The calculation follows the formula u × v = (u₂v₃ − u₃v₂, u₃v₁ − u₁v₃, u₁v₂ − u₂v₁). Simply enter the coordinates of the two vectors and the tool automatically performs the products and subtractions, returning the resulting vector. The result can be used to determine surface normals, torques, or moments.
Use this calculator whenever you need to find a vector perpendicular to two given vectors, for example, when calculating the normal of a triangle in computer graphics, determining the direction of a magnetic force (F = q v × B), or computing torque τ = r × F. It is also useful in analytic geometry problems to verify orthogonality.
Caveats: ensure the vectors are not parallel (otherwise the cross product will be zero). Order matters: u × v = − (v × u). Check that coordinates are in the correct format (x, y, z).
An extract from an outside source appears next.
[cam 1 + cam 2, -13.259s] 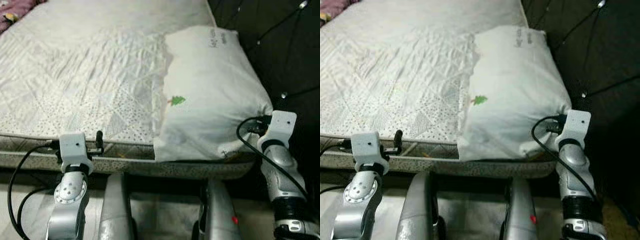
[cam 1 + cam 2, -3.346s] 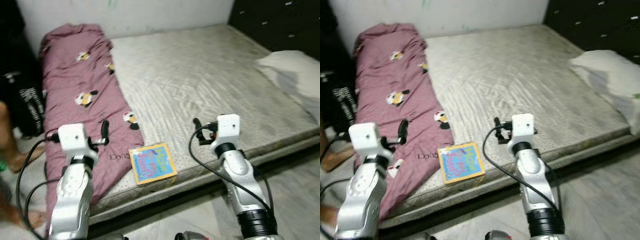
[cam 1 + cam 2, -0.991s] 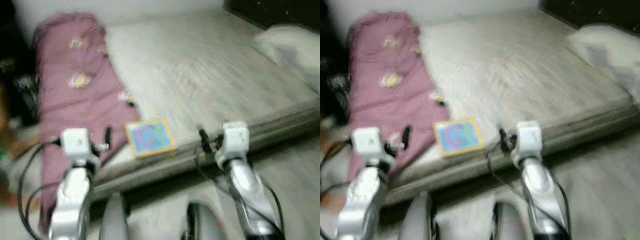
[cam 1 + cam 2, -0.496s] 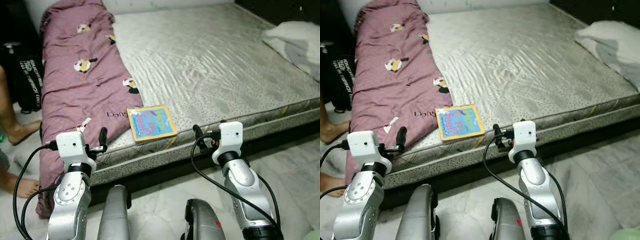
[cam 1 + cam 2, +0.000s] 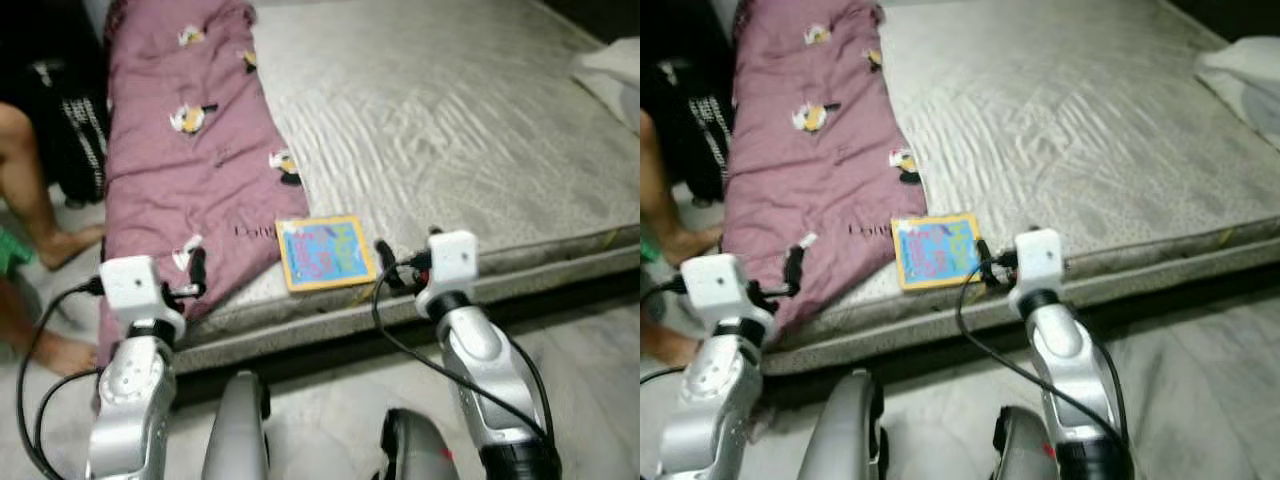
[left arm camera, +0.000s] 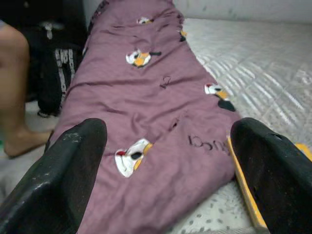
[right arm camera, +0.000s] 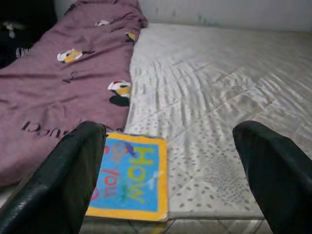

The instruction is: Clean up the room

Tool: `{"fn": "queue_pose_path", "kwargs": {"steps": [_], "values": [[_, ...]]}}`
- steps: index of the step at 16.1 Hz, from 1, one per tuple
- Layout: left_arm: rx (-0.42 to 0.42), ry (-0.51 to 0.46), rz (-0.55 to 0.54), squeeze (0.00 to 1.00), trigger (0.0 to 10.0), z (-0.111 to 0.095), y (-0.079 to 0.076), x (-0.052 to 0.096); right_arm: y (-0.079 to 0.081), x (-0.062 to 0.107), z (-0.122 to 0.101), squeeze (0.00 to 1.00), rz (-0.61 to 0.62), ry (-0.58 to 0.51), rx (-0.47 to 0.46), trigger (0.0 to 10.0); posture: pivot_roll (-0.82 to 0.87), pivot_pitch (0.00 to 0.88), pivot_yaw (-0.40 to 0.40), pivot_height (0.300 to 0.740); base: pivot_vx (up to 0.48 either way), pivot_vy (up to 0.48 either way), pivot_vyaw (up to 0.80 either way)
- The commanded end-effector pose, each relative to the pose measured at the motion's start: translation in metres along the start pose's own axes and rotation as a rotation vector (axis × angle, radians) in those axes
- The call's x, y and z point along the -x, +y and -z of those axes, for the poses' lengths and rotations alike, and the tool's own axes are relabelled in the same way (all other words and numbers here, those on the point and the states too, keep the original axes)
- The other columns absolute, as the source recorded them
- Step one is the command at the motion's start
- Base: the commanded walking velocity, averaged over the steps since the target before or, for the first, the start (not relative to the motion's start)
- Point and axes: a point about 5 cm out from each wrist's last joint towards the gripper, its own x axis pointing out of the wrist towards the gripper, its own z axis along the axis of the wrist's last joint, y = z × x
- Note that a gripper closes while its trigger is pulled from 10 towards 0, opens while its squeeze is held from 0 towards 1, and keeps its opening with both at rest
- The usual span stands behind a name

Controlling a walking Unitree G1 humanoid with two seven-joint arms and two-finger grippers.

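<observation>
A thin book [image 5: 325, 252] with a yellow border and a blue cover lies flat near the front edge of the grey mattress [image 5: 450, 130]. Beside it lies a purple blanket [image 5: 190, 150] with bird prints, draped over the mattress edge. My right gripper [image 5: 385, 265] is open just right of the book, at the mattress edge. The right wrist view has the book [image 7: 129, 178] low between the open fingers [image 7: 73, 180]. My left gripper [image 5: 195, 272] is open in front of the hanging blanket [image 6: 146, 112]. Nothing is held.
A person's bare leg [image 5: 30, 180] and foot [image 5: 60, 355] stand on the floor at the left, next to a black bag [image 5: 75, 120]. A white pillow [image 5: 615, 75] lies at the far right of the mattress. Pale floor [image 5: 590, 340] runs along the bed front.
The whole picture has shifted, so the camera moved along the bed from the pillow end. The book now lies closer to my right gripper. Both grippers stay open.
</observation>
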Motion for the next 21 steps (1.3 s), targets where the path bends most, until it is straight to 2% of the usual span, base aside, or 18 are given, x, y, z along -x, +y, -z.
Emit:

The calculator assumes vectors are in R³; for R², consider the third coordinate as zero.
Frequently asked questions
What does it mean if the cross product is zero?
It means the vectors are parallel or one of them is the zero vector. In that case, there is no unique perpendicular vector.
Can I use this calculator for 2D vectors?
Yes, just enter the third coordinate as zero. The result will be a vector perpendicular to the xy plane.
Does the order of vectors affect the result?
Yes, u × v is the opposite of v × u. The magnitude is the same, but the direction is reversed.
How can I verify the result is correct?
Check that the dot product of the result with u and with v is zero (orthogonality). You can use our dot product calculator.
What is the unit of the result?
The unit is the product of the units of the input vectors. For example, if u and v are in meters, the result is in square meters.